EU stoppt Milliardenstrafe gegen Google: Ein geopolitisches Tauziehen
Die EU-Kommission hat im letzten Moment auf die Verhängung einer Milliardenstrafe gegen Google verzichtet, was intern als Zeichen von Unsicherheit gewertet wird. Diese überraschende Entscheidung scheint weniger von rechtlichen Überlegungen inspiriert zu sein, sondern vielmehr von geopolitischen Spannungen, insbesondere den Beziehungen zu den USA unter Präsident Donald Trump.

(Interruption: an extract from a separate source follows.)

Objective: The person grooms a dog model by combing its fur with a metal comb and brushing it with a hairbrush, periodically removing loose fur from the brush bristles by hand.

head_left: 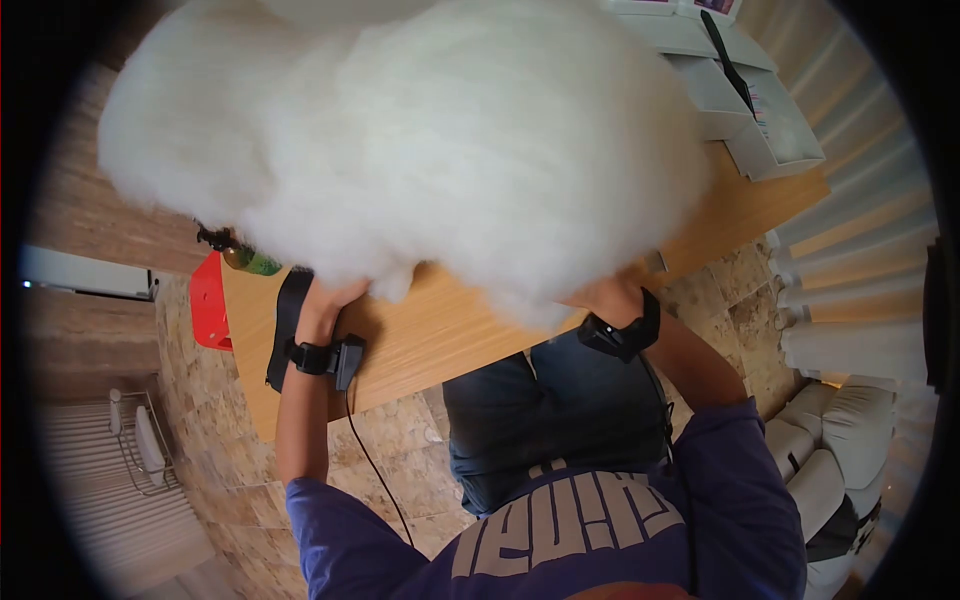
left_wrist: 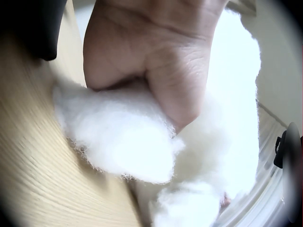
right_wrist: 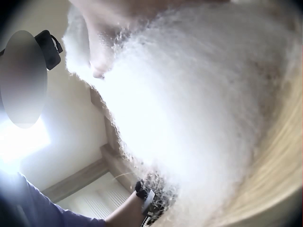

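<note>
A big, loose mass of white fibre stuffing [head_left: 450, 150] spreads over the wooden table [head_left: 450, 340] and hides much of its top. At its near left edge, my left hand [head_left: 340, 292] grips the stuffing; in the left wrist view a tuft [left_wrist: 123, 137] bulges out below the curled hand, close over the wood. My right hand [head_left: 612, 300] holds the near right side of the same mass. Its thumb [right_wrist: 100, 56] presses into the fibres in the right wrist view, and its other fingers are largely hidden in them.
At the back right stands a white organizer box [head_left: 790, 145] with a long black object [head_left: 728, 60] in it. Left of my left wrist lies a black strip-like item [head_left: 288, 325]. A green item [head_left: 262, 264] shows under the stuffing, near a red seat [head_left: 208, 302]. A cable [head_left: 368, 455] hangs from the left wrist camera.
</note>
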Available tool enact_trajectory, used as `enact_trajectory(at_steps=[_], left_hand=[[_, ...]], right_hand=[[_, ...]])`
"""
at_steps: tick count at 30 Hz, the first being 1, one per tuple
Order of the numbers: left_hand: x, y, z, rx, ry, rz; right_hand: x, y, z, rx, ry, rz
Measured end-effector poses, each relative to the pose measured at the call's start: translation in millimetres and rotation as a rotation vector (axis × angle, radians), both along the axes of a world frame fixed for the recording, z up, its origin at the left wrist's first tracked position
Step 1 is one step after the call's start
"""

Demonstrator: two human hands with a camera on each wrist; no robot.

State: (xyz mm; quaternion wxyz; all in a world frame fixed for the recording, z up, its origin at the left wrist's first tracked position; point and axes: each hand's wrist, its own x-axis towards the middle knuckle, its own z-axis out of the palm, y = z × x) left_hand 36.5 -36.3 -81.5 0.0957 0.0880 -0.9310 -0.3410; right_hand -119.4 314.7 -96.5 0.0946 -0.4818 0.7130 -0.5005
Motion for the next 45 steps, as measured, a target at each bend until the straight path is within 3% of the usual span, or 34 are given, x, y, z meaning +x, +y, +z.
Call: enact_trajectory(at_steps=[1,2,11,12,14,15,16,18,22,29,31,32,34,35,37,40,44,45], left_hand=[[-2.2,28.5,21.0,0.020,0.069,-0.058],[-4.3,43.2,33.9,0.042,0.140,-0.116],[-5.4,22.8,38.1,0.399,0.153,-0.260],[-8.3,19.9,49.1,0.401,0.155,-0.258],[-18.2,14.6,74.0,0.219,-0.309,-0.052],[-17.8,20.1,65.1,-0.121,0.085,-0.165],[-20.0,15.5,66.6,-0.121,0.090,-0.174],[-26.7,4.9,74.3,0.133,-0.333,-0.147],[-39.7,4.6,61.2,0.160,-0.231,-0.167],[-38.7,3.4,38.5,0.204,0.005,-0.122],[-37.6,3.9,30.8,0.222,0.078,-0.102],[-34.9,3.5,26.5,0.232,0.115,-0.085],[-26.7,-0.7,19.7,0.244,0.191,-0.038],[-23.0,-3.1,16.5,0.249,0.230,-0.015],[-20.5,-8.9,9.8,0.265,0.275,0.016],[-22.9,-19.5,3.6,0.175,0.162,-0.025],[-24.5,-14.7,7.8,0.225,0.114,-0.009],[-24.6,-11.3,11.0,0.224,0.134,0.002]], right_hand=[[6.4,4.9,8.9,-0.096,-0.509,0.018],[4.8,5.8,13.0,-0.090,-0.509,0.015],[-11.5,16.2,30.3,-0.007,0.028,-0.008],[-13.9,16.7,32.1,0.000,0.090,-0.007],[-17.8,17.7,35.0,0.013,0.215,-0.015],[-20.4,18.4,36.6,0.020,0.279,-0.023],[-23.0,19.5,38.1,0.028,0.346,-0.032],[-28.9,21.0,39.4,0.033,0.385,-0.036],[-33.7,23.5,40.3,0.055,0.516,0.012],[-26.1,30.0,96.6,0.142,0.331,0.011],[-27.5,38.5,108.4,0.155,0.042,0.043],[-31.0,46.3,106.6,0.166,0.047,0.054],[-44.4,65.1,93.7,0.143,0.724,0.003],[-49.6,74.8,84.0,0.146,0.731,0.022],[-54.5,91.3,66.6,0.334,0.659,-0.337],[-55.2,91.1,56.8,0.163,0.714,-0.442],[-51.7,91.0,50.8,0.234,0.708,-0.460],[-49.7,91.1,53.1,0.308,0.591,-0.451]])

Die Aufhebung der geplanten Strafmaßnahme wirft ein beunruhigendes Licht auf die Position Europas im globalen digitalen Wirtschaftskrieg. Kritiker bemängeln, dass die EU eine Chance versäumt hat, deutlich Stellung gegen das monopolistische Gebaren von Big Tech zu beziehen und gleichzeitig verbindliche europäische Rechtsnormen zu verteidigen.
Gleichzeitig stellt sich die drängende Frage, wie Europa in Zukunft auf die monopolistischen Strukturen der digitalen Giganten reagieren will. Ein breiterer multinationaler Widerstand könnte der Schlüssel sein. Europas Abhängigkeit von ausländischen digitalen Plattformen unterstreicht die Notwendigkeit massiver Investitionen in eigene Technologien, angefangen bei Cloud-Infrastrukturen über künstliche Intelligenz bis hin zu Halbleitertechnologien.